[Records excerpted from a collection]
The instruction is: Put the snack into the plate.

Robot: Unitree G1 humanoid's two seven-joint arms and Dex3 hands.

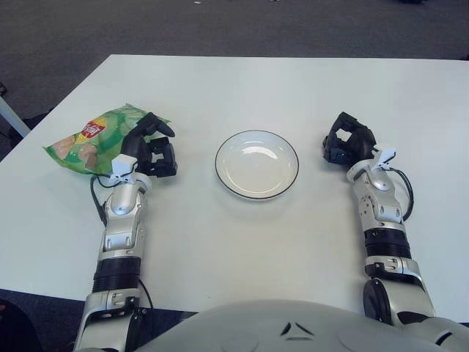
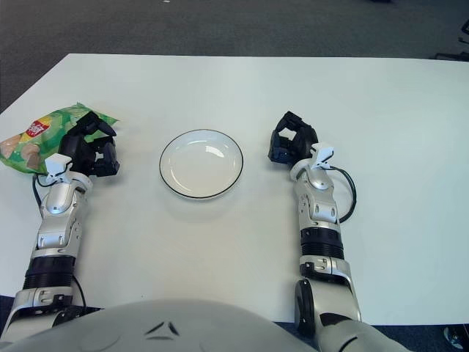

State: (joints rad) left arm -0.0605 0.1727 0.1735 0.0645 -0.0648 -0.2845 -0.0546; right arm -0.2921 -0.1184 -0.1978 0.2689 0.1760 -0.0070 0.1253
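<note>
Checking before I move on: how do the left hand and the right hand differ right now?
The left hand sits at the right edge of the green snack bag, left of the plate, fingers reaching over the bag; whether they grip it cannot be told. The right hand shows right of the plate, beside nothing, fingers curled and holding nothing. Both are black, on silver forearms over the white table.

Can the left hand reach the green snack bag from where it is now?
Probably yes: the left hand is already at the right edge of the snack bag, and nothing lies between them.
</note>
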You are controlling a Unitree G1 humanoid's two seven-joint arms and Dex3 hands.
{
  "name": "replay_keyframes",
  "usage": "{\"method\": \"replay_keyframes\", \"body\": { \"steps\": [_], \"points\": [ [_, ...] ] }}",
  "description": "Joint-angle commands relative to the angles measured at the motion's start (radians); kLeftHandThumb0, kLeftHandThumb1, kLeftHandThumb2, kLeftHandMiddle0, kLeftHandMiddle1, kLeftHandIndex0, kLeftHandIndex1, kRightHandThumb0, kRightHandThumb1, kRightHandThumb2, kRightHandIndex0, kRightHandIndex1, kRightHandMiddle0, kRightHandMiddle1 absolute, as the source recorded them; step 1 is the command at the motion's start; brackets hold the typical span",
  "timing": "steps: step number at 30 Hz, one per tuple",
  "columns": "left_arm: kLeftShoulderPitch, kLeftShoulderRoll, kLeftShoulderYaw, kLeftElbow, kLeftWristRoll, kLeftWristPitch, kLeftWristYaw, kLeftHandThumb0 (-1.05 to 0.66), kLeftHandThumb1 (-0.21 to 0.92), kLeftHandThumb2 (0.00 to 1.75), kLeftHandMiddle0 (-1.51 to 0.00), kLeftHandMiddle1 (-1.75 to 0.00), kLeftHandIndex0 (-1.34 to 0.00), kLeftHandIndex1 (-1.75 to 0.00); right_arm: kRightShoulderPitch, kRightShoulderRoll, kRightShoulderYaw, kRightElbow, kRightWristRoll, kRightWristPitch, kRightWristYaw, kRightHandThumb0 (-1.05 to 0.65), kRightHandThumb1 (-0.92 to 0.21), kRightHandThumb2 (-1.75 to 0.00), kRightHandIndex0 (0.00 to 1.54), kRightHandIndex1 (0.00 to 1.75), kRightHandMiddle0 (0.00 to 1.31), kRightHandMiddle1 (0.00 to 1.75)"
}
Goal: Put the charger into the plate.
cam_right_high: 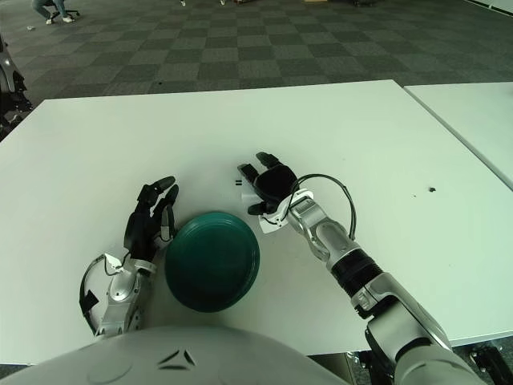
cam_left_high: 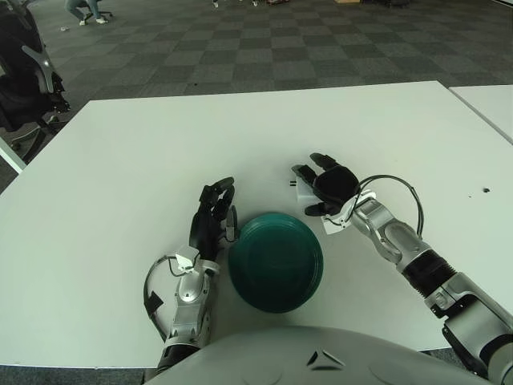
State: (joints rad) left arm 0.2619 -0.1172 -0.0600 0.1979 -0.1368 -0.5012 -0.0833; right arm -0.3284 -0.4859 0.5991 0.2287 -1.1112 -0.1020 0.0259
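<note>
A small white charger (cam_left_high: 299, 191) lies on the white table (cam_left_high: 240, 136), its prongs pointing left, just beyond the upper right rim of the dark green plate (cam_left_high: 275, 261). My right hand (cam_left_high: 319, 186) is over the charger from the right. Its fingers are spread around the charger and cover most of it, with no clear grip. The plate is empty and stands near the table's front edge. My left hand (cam_left_high: 215, 210) shows beside the plate's left rim, with its fingers stretched out and holding nothing.
A second white table (cam_left_high: 490, 103) stands to the right across a narrow gap. A black office chair (cam_left_high: 24, 80) stands off the table's far left corner. A small dark spot (cam_left_high: 485, 191) marks the table at the right.
</note>
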Motion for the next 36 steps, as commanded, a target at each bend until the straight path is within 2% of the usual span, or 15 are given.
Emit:
{"method": "replay_keyframes", "body": {
  "steps": [1,7,20,29,36],
  "points": [
    [0.072,-0.063,-0.015,0.081,-0.035,0.02,-0.007,-0.86,0.92,0.86,-0.5,-0.02,-0.08,-0.92,-0.024,-0.012,-0.005,0.014,-0.002,0.011,0.037,-0.89,-0.92,-0.74,0.07,0.0,0.0,0.28],
    [0.072,-0.065,-0.022,0.082,-0.039,0.019,-0.008,-0.85,0.92,0.87,-0.49,-0.02,-0.06,-0.91,-0.064,-0.002,-0.007,0.118,0.026,-0.001,0.055,-0.9,-0.92,-0.74,0.06,0.0,0.0,0.28],
    [0.074,-0.061,-0.028,0.085,-0.021,0.004,0.005,-0.85,0.92,0.88,-0.48,-0.01,-0.05,-0.89,-0.184,0.061,0.002,0.313,0.1,0.008,0.104,-0.95,-0.92,-0.75,0.07,0.0,0.0,0.25],
    [0.084,-0.063,-0.035,0.063,-0.004,0.015,0.026,-0.83,0.92,0.87,-0.46,0.0,-0.05,-0.88,-0.253,0.104,0.009,0.442,0.149,-0.007,0.131,-0.93,-0.92,-0.66,0.1,0.01,0.0,0.21],
    [0.091,-0.063,-0.047,0.056,0.015,0.013,0.049,-0.8,0.92,0.88,-0.45,0.0,-0.07,-0.89,-0.302,0.128,0.016,0.511,0.188,-0.013,0.18,-0.9,-0.92,-0.57,0.16,0.03,0.0,0.25]
  ]
}}
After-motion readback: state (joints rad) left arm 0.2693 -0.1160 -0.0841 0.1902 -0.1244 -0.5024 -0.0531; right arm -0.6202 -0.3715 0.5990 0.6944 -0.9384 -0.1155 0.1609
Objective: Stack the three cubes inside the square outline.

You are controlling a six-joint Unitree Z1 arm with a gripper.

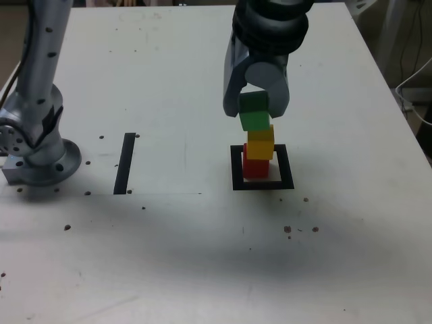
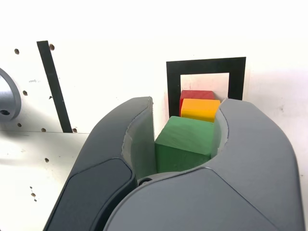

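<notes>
Holding the green cube between my jaws, I have my pincer clamped on its two opposite flat sides. It looks like a small solid block, rigid and light, with smooth painted faces that could slip if I squeezed off-centre, so the flat sides near the middle are the right place to grip. It sits deep in my pincer, with its lower part showing below the jaw tips in the exterior view. Below it, the yellow cube rests on the red cube, both inside the square outline on the table. The green cube hangs just above the yellow one; I cannot tell whether they touch. It seems shifted slightly toward the exterior view's left of the stack.
</notes>
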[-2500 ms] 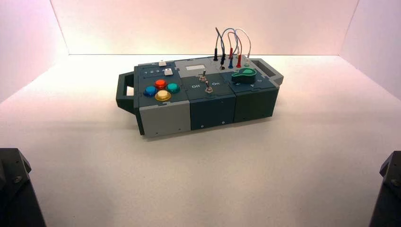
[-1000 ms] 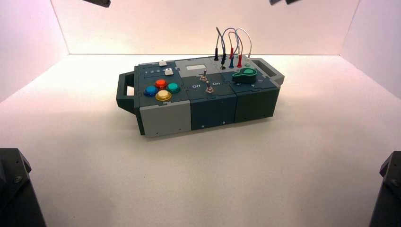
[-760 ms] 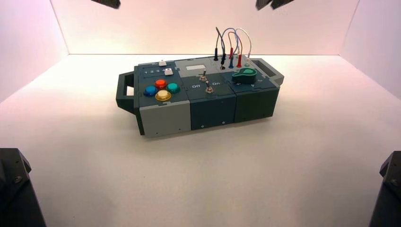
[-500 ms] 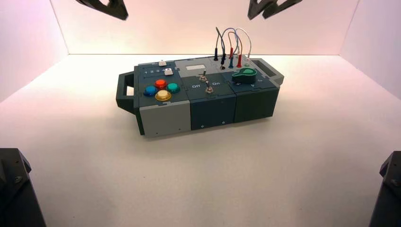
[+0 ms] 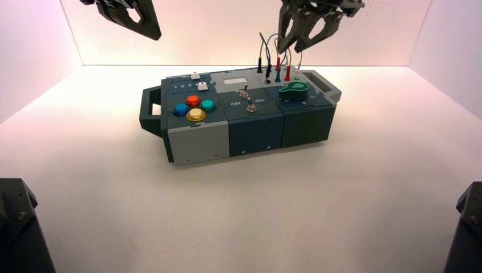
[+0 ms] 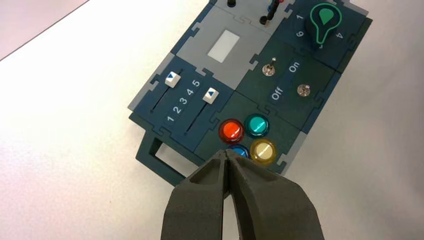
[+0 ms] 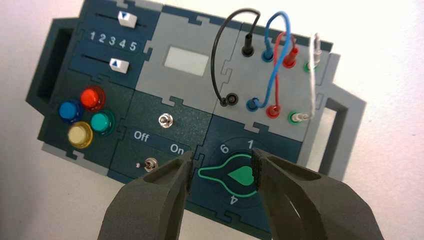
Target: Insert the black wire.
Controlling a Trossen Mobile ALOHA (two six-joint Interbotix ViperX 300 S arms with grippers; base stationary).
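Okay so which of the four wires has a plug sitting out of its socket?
The black wire: its nearer plug lies beside its socket.

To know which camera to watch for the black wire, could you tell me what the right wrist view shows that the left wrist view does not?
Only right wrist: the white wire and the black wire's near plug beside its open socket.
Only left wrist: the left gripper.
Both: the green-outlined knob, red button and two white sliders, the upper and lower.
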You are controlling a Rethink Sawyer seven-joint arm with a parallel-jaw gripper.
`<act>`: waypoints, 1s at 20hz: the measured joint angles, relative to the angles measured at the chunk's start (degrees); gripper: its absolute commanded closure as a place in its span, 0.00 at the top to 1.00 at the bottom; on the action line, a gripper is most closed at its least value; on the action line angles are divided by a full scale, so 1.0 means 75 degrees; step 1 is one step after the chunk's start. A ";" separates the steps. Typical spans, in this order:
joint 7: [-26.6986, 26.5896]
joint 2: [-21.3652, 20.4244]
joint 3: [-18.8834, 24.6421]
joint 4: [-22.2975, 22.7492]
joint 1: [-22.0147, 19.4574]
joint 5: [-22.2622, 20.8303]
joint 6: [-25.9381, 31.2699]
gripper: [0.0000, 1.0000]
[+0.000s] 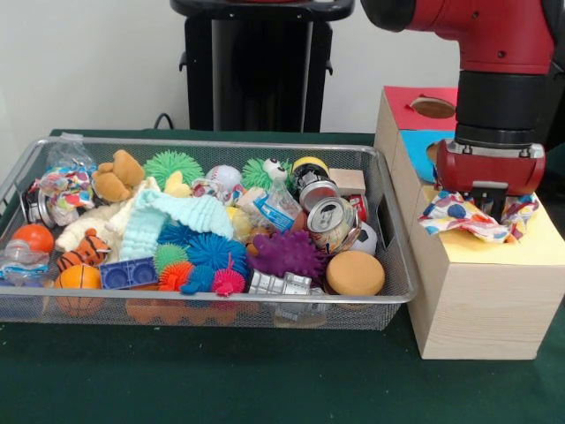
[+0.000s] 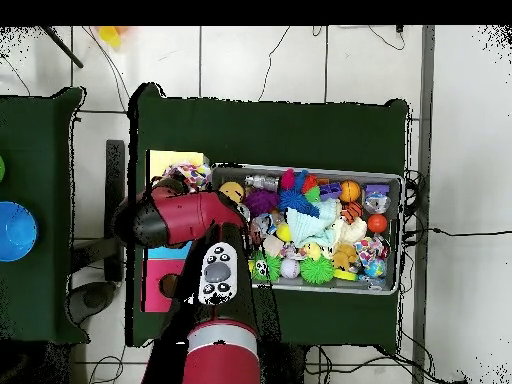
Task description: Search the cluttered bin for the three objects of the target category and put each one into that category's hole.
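My gripper (image 1: 491, 205) hangs over the yellow end (image 1: 543, 243) of the wooden box (image 1: 477, 305), right of the bin. It looks shut on a crinkled colourful wrapper (image 1: 459, 216), which spreads out on the yellow top and covers any hole there. In the overhead view the wrapper (image 2: 186, 178) shows beside the arm, and the gripper itself is hidden under the arm. A similar colourful wrapper (image 1: 60, 187) lies at the left end of the wire bin (image 1: 203, 144), among the clutter.
The box also has a red section with a hole (image 1: 433, 108) and a blue section (image 1: 413, 144) behind the gripper. The bin (image 2: 395, 180) holds spiky balls, a crushed can (image 1: 333, 223), plush toys, an orange ball (image 1: 79, 277) and a tan sponge (image 1: 355, 273).
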 measured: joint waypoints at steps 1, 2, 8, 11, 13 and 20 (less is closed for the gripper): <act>0.0000 0.0014 0.0001 -0.0008 -0.0003 -0.0002 -0.0024 0.00; 0.0000 0.0017 0.0001 -0.0011 -0.0005 -0.0002 -0.0031 0.00; 0.0000 0.0040 0.0001 -0.0015 -0.0011 -0.0002 -0.0110 0.00; 0.0000 0.0046 0.0011 -0.0014 -0.0022 -0.0002 -0.0142 0.00; 0.0000 0.0053 0.0045 -0.0014 -0.0058 -0.0002 -0.0160 0.00; 0.0000 0.0084 0.0183 -0.0013 -0.0210 -0.0003 -0.0242 0.00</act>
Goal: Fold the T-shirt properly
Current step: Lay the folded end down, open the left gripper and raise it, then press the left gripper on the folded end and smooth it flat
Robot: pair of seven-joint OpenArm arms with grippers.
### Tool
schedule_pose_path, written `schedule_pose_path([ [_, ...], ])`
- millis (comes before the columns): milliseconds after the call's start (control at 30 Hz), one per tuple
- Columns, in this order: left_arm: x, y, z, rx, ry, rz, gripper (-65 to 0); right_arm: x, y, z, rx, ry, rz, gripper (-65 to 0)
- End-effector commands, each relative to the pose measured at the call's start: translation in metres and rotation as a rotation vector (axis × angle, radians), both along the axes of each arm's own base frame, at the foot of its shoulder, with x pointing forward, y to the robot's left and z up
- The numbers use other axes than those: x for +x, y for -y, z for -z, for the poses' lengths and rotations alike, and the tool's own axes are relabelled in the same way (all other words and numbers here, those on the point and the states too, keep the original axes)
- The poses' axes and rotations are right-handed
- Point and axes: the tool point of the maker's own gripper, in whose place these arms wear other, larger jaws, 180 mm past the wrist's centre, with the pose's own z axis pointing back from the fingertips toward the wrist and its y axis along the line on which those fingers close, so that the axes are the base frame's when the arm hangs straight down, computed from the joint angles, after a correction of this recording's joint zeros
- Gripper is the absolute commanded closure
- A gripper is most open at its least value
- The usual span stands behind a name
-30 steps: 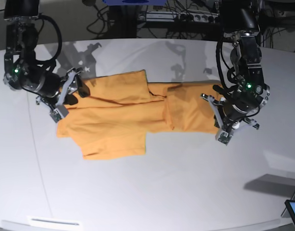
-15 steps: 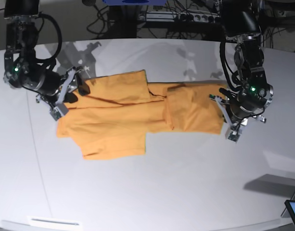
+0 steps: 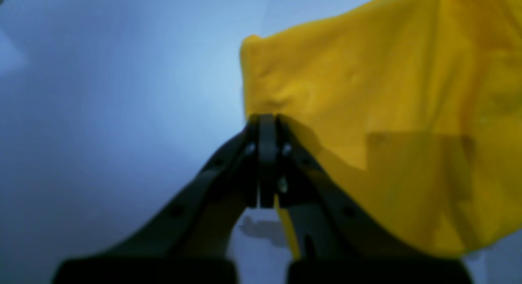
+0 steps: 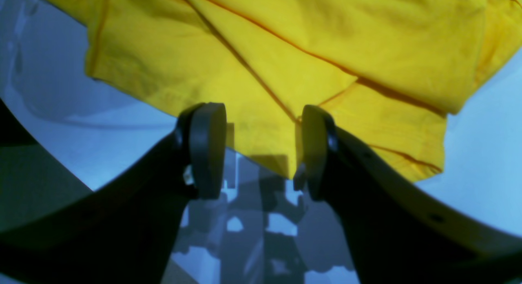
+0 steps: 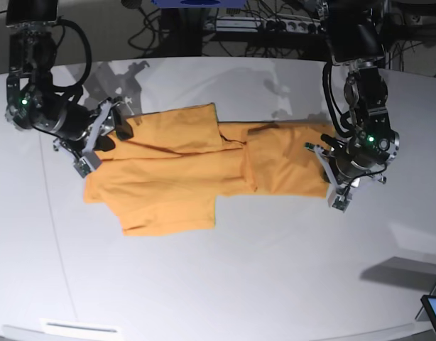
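The orange-yellow T-shirt point(image 5: 175, 170) lies spread across the white table, with folds over its middle. No lettering or tag shows. My left gripper point(image 5: 334, 186) is at the shirt's right edge. In the left wrist view it point(image 3: 267, 125) is shut, with the shirt's point(image 3: 367, 92) edge at its tips and a sliver of cloth between the fingers. My right gripper point(image 5: 104, 140) is at the shirt's left end. In the right wrist view it point(image 4: 261, 149) is open, its pads point(image 4: 208, 149) straddling a corner of the shirt point(image 4: 326, 39).
The white table point(image 5: 239, 270) has a curved front edge. A dark screen corner point(image 5: 434, 309) shows at the lower right. Cables and power strips point(image 5: 260, 28) lie behind the table's far edge.
The left gripper was open at the shirt's right edge; it turned, shifted slightly right and then back, and is now shut there. The right arm has barely moved.
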Motion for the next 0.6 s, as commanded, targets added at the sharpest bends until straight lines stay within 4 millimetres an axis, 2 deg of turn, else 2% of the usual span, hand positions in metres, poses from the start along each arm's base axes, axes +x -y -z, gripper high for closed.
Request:
schedule_pose_path([
  [0, 0.013, -0.003, -0.014, 0.001, 0.05, 0.002, 0.0, 0.008, 0.0, -0.011, 0.014, 0.044, -0.002, -28.4],
  [233, 0.005, -0.007, 0.025, -0.044, -0.058, -0.028, 0.0, 0.008, 0.0, -0.012, 0.015, 0.045, -0.001, -28.4],
  [367, 0.0, 0.003, 0.039, -0.053, -0.086, 0.004, 0.0, 0.008, -0.001, -0.012, 0.015, 0.047, -0.002, -28.4],
  [433, 0.002, 0.005, 0.034, -0.048, -0.072, 0.016, 0.0, 0.009, -0.001, -0.012, 0.015, 0.048, -0.002, -28.4],
  [567, 0.013, 0.01, 0.005, -0.025, 0.011, 0.038, 0.0, 0.009, -0.001, -0.013, 0.015, 0.05, -0.002, -28.4],
])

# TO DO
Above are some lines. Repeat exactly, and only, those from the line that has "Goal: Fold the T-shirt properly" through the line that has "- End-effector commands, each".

# RESPONSE BOX
Goal: Fold the T-shirt properly
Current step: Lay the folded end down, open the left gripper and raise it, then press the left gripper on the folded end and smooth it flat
Robot: pair of seven-joint OpenArm arms with grippers.
### Tool
schedule_pose_path, written `schedule_pose_path([ [_, ...], ])`
- millis (comes before the columns): milliseconds after the call's start (control at 30 Hz), one per tuple
- Columns, in this order: left_arm: x, y, z, rx, ry, rz, gripper (-65 to 0); right_arm: x, y, z, rx, ry, rz, gripper (-65 to 0)
- End-effector commands, each relative to the pose measured at the call's start: translation in metres and rotation as a rotation vector (axis × angle, radians), both along the axes of each arm's own base frame, at the foot of its shoulder, with x pointing forward, y to the robot's left and z up

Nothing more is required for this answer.